## Work instruction
In exact form, please repeat the records from their opening line down to the line with "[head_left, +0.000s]", including that line.

Extracted records:

——

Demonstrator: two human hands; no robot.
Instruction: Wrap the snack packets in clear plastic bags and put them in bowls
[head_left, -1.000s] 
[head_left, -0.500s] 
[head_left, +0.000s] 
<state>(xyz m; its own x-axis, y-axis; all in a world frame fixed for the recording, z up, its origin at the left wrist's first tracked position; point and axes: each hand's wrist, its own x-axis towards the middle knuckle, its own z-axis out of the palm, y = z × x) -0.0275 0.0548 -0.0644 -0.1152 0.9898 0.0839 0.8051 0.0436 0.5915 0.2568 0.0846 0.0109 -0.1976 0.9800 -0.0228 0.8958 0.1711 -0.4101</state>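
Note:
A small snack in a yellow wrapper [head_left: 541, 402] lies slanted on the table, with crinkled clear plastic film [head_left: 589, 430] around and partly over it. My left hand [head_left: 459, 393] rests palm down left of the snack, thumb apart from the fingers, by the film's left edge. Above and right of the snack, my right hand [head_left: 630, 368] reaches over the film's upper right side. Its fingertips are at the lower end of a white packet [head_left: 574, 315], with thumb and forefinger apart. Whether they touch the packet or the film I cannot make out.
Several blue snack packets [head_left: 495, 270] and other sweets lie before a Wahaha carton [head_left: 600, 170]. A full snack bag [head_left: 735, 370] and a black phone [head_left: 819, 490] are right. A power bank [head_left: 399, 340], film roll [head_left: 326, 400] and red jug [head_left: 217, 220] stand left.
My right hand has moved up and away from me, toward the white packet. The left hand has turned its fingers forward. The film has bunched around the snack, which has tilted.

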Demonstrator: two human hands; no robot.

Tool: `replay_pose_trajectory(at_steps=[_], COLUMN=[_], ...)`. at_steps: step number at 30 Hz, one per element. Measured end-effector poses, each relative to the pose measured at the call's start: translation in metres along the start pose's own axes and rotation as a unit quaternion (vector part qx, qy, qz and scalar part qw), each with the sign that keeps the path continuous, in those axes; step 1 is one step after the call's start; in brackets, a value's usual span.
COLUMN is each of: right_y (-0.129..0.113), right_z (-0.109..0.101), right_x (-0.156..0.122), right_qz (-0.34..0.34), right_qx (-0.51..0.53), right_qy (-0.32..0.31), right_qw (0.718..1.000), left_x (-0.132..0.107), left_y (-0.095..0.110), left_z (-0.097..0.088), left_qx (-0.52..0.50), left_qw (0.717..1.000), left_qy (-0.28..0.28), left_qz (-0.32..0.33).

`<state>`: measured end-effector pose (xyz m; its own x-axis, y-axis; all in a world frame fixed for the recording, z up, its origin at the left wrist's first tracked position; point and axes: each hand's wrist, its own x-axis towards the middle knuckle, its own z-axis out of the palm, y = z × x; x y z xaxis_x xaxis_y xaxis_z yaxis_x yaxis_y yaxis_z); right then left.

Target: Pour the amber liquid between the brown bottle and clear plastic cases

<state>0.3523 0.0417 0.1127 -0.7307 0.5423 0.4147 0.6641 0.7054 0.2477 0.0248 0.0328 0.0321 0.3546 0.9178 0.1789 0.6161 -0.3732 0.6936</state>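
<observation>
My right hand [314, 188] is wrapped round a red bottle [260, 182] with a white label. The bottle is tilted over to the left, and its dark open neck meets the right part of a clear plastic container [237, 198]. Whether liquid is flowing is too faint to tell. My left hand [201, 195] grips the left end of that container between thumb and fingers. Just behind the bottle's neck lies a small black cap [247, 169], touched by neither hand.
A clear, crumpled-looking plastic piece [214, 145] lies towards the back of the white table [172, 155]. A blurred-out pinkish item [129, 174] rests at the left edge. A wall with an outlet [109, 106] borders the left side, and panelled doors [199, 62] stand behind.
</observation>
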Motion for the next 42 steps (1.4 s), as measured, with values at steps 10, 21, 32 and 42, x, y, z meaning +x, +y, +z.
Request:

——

## Solution to this problem
Demonstrator: two human hands; no robot.
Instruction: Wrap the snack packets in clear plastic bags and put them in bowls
[head_left, -1.000s] 
[head_left, -0.500s] 
[head_left, +0.000s] 

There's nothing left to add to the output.